IOC bringt sich selbst unter Zeitdruck
Weitere Galgenfrist für griechische Sprintstars

Bühne frei für den nächsten Akt in der Doping-Affäre um die griechischen Sprintstars Kostas Kenteris und Ekaterini Thanou: Im Verfahren vor der IOC-Disziplinarkommission spielt ihr Anwalt auf Zeit - und das IOC spielt mit. Kenteris beteuerte derweil erstmals öffentlich, er sei von niemandem über eine angesetzte Doping-Kontrolle informiert worden.

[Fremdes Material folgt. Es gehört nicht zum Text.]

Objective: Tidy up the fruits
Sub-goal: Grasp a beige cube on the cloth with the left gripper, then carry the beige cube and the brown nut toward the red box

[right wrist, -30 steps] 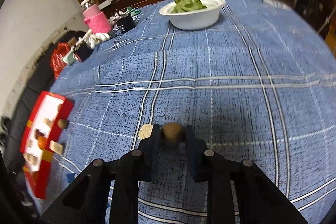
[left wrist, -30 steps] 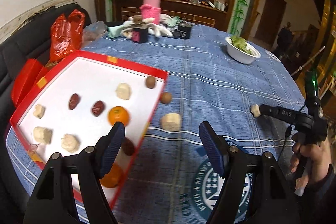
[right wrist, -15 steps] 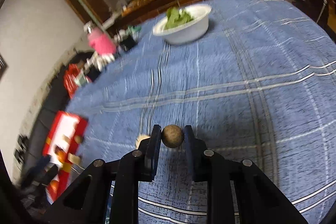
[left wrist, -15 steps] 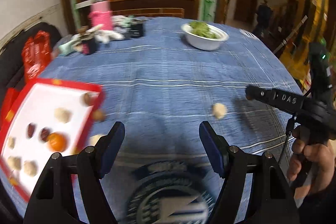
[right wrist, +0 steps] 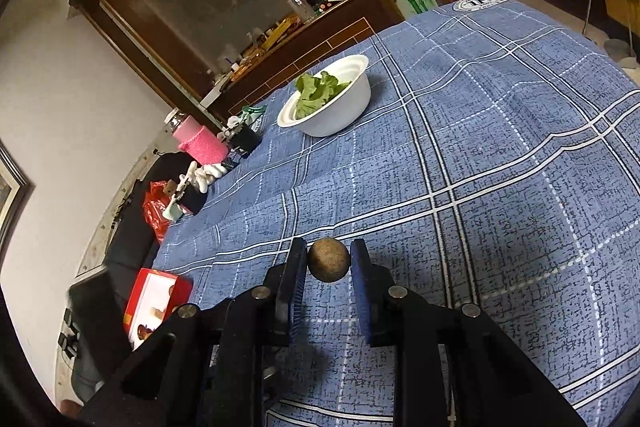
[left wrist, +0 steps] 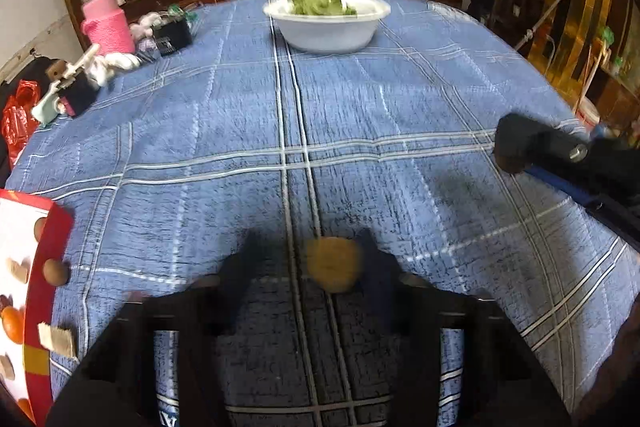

HB ATHEN. Das Internationale Olympische Komitee (IOC) kam am Montag bei seiner anberaumten Sitzung durch seine Disziplinarkommission dem Antrag des Athleten-Anwalts Michalis Dimitrakopoulos nach, den beiden griechischen Sprintstars eine weitere Galgenfrist einzuräumen und sie erst am Mittwoch anzuhören. Kenteris und Thanou waren der Einladung zu einer mündlichen Anhörung vor der vom deutschen IOC-Vizepräsidenten Thomas Bach geführten Kommission am Montagvormittag aus gesundheitlichen Gründen nicht nachgekommen.

Unabhängig von den Untersuchungen des IOC hat der Athener Oberstaatsanwalt Dimitros Papangelopoulos am Montag offiziell eine Untersuchung zu der Affäre eingeleitet. Wie die griechische Nachrichtenagentur ANA berichtete, sollen der Doping-Verdacht gegen die beiden Weltklasse-Athleten und die mysteriösen Umstände ihres Motorradunfalls untersucht werden. Im Zuge der eingeleiteten Ermittlungen wurden die Beiden am Montag von einem Gerichtsmediziner untersucht.

Der Verteidiger der beiden hatte den Antrag auf Verschiebung der IOC-Anhörung am Montagmorgen bei der anberaumten Sitzung der Disziplinarkommission gestellt. Damit soll dem 200-m-Olympiasieger und der 100-m-Europameisterin, die beide bei der Sitzung nicht anwesen waren, weil sie nach dem Motorradunfall noch im Krankenhaus liegen, die Chance gegeben werden, selbst bei der Verhandlung auszusagen. Ihr Trainer Christos Tzakos erschien bei der Anhörung. "Ich bin optimistisch und reinen Gewissens", sagte er vor Verhandlungsbeginn. Er war ebenso wie die beiden Athleten vom griechischen Nationalen Olympischen Komitee (NOK) vorläufig aus dessen Olympia-Team suspendiert worden.

Er sei der Kommission dankbar für den Aufschub, sagte Dimitrakopoulos. "Am Mittwoch werden sie um ihr Leben und um ihre Geschichte kämpfen, es ist zugleich die Geschichte Griechenlands", erklärte Dimitrakopoulos nach Anhörung vor der Kommission. Die Verdächtigungen fänden keine Begründung in der Realität. "Es ist nicht wahr, dass unsere Athleten versucht haben, die Doping-Kontrolle zu verweigern."